Start of Block
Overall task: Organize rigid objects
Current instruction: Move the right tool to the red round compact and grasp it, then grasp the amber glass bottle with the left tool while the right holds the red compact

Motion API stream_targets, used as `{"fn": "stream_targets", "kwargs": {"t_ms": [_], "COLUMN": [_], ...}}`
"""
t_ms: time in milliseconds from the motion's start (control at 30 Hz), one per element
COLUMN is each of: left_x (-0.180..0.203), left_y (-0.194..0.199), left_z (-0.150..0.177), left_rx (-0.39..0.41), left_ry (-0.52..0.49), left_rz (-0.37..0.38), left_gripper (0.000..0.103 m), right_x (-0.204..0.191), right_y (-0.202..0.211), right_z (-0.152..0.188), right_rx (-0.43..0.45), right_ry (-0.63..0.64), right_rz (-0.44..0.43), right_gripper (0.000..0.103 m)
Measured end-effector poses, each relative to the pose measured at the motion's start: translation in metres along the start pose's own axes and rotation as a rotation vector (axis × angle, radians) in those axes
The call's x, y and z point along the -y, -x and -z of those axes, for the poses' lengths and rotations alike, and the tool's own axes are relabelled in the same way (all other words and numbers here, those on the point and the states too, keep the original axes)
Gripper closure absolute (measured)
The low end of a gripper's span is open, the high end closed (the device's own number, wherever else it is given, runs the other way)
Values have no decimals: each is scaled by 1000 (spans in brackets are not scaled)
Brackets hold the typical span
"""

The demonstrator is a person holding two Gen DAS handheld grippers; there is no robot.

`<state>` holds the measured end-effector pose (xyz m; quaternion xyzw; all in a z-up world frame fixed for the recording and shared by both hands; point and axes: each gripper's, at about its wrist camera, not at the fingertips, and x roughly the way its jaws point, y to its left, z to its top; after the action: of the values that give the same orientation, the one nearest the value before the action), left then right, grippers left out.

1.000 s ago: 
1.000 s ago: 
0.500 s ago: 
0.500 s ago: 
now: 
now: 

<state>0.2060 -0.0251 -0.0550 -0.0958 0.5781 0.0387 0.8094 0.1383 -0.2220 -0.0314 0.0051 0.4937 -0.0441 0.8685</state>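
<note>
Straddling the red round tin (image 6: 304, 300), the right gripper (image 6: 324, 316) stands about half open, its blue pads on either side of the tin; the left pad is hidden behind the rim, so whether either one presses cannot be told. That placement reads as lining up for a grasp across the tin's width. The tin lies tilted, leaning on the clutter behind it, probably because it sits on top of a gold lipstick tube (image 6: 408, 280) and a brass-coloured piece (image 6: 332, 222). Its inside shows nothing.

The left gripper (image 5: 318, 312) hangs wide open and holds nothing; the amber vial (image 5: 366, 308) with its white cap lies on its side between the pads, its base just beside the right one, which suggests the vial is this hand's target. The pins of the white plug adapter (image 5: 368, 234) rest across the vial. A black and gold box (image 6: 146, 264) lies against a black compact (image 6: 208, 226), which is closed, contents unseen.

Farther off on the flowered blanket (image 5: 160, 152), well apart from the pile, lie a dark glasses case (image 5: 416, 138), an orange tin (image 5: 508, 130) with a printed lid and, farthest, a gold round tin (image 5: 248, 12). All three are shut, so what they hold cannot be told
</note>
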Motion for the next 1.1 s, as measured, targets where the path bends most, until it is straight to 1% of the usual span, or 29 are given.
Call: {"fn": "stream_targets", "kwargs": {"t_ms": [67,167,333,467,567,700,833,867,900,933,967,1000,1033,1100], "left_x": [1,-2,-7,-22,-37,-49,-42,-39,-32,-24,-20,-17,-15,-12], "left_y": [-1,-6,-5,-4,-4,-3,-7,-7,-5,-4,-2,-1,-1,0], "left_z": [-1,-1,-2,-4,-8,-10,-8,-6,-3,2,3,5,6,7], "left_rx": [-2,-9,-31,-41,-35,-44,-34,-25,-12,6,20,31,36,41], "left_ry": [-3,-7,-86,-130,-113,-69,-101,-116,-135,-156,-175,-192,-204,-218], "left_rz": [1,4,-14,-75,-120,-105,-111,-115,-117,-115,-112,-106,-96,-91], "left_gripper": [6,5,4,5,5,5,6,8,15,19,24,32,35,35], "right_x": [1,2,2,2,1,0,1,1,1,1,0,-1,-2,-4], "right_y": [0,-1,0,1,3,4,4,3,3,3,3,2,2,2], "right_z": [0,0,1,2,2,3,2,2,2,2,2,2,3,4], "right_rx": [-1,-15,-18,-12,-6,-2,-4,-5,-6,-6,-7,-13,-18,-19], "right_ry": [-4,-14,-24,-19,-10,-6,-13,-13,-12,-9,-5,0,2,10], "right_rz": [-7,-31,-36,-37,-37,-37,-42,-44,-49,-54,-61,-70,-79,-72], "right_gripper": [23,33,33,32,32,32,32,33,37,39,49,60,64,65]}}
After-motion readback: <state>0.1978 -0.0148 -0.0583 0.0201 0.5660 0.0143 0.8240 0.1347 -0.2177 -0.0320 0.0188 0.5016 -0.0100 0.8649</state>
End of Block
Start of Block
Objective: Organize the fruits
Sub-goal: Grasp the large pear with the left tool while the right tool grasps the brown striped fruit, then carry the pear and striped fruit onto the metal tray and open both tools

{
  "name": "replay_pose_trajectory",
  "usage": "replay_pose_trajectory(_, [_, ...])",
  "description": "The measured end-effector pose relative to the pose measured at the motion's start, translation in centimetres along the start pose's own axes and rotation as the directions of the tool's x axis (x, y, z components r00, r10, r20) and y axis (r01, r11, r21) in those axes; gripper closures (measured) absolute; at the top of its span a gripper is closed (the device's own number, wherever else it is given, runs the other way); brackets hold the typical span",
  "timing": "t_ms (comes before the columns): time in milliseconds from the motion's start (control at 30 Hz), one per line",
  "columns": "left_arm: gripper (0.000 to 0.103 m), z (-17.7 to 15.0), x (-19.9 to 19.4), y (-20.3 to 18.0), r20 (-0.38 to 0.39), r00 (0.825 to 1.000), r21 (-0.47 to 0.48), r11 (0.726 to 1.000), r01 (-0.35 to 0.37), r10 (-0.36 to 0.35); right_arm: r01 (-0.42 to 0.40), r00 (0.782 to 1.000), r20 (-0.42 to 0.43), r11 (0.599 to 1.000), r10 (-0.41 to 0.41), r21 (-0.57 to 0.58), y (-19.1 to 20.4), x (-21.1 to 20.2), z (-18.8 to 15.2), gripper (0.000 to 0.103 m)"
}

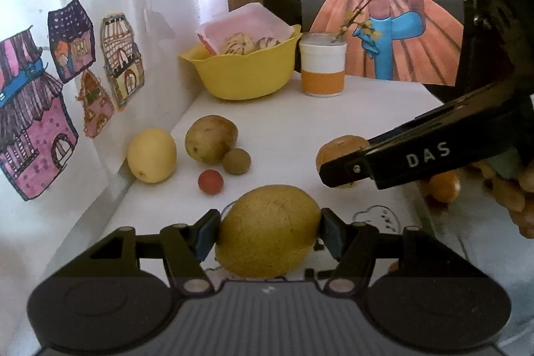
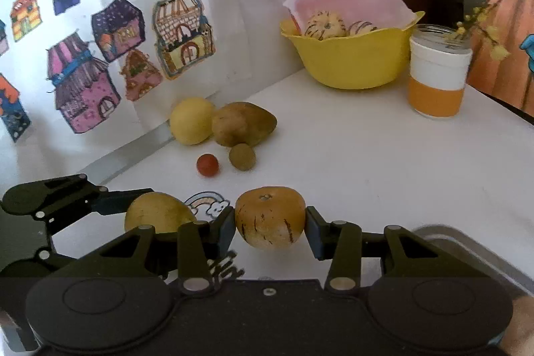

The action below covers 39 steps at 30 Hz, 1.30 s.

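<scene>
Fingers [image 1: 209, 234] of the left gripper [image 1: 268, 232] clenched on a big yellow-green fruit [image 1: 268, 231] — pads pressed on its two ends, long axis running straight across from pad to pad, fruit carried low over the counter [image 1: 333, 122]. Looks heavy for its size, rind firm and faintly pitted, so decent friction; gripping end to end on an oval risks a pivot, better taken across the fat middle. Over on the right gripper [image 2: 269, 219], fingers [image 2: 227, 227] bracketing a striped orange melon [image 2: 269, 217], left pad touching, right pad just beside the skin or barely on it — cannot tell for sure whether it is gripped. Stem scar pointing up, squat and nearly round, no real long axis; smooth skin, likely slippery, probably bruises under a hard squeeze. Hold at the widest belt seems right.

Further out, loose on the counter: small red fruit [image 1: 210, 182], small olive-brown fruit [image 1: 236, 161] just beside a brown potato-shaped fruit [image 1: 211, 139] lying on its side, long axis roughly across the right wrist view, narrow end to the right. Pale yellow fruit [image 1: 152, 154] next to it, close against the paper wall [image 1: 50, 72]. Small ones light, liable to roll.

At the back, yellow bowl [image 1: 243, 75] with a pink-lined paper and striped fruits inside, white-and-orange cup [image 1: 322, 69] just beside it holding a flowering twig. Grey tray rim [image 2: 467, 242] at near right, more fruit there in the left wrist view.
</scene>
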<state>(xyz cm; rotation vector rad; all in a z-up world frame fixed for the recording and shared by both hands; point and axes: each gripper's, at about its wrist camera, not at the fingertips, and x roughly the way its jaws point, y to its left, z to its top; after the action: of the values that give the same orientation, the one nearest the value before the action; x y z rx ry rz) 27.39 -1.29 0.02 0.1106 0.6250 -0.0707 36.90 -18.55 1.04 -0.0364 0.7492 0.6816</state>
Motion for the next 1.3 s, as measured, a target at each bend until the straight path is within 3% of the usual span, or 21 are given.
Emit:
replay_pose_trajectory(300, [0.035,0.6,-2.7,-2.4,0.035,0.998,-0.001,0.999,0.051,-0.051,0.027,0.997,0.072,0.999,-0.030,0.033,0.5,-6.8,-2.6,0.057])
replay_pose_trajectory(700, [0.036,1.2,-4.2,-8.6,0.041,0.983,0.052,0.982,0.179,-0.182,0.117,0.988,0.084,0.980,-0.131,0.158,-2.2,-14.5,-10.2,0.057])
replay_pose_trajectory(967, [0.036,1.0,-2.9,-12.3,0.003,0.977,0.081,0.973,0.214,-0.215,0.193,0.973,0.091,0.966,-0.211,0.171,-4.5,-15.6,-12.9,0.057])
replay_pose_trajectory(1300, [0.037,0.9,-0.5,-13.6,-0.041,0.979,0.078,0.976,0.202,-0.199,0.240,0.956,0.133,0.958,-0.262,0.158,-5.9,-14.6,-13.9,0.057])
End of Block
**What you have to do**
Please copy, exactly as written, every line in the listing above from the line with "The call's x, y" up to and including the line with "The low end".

**Task solution**
The call's x, y and z point along the -y, -x and -z of those axes, for the poses' lengths and rotations alike, and the tool's own axes are relabelled in the same way (all other words and numbers here, those on the point and the states too, keep the original axes)
Gripper closure absolute (measured)
The low end of a gripper's span is open, the high end closed (the device's own number, wherever else it is given, runs the other way)

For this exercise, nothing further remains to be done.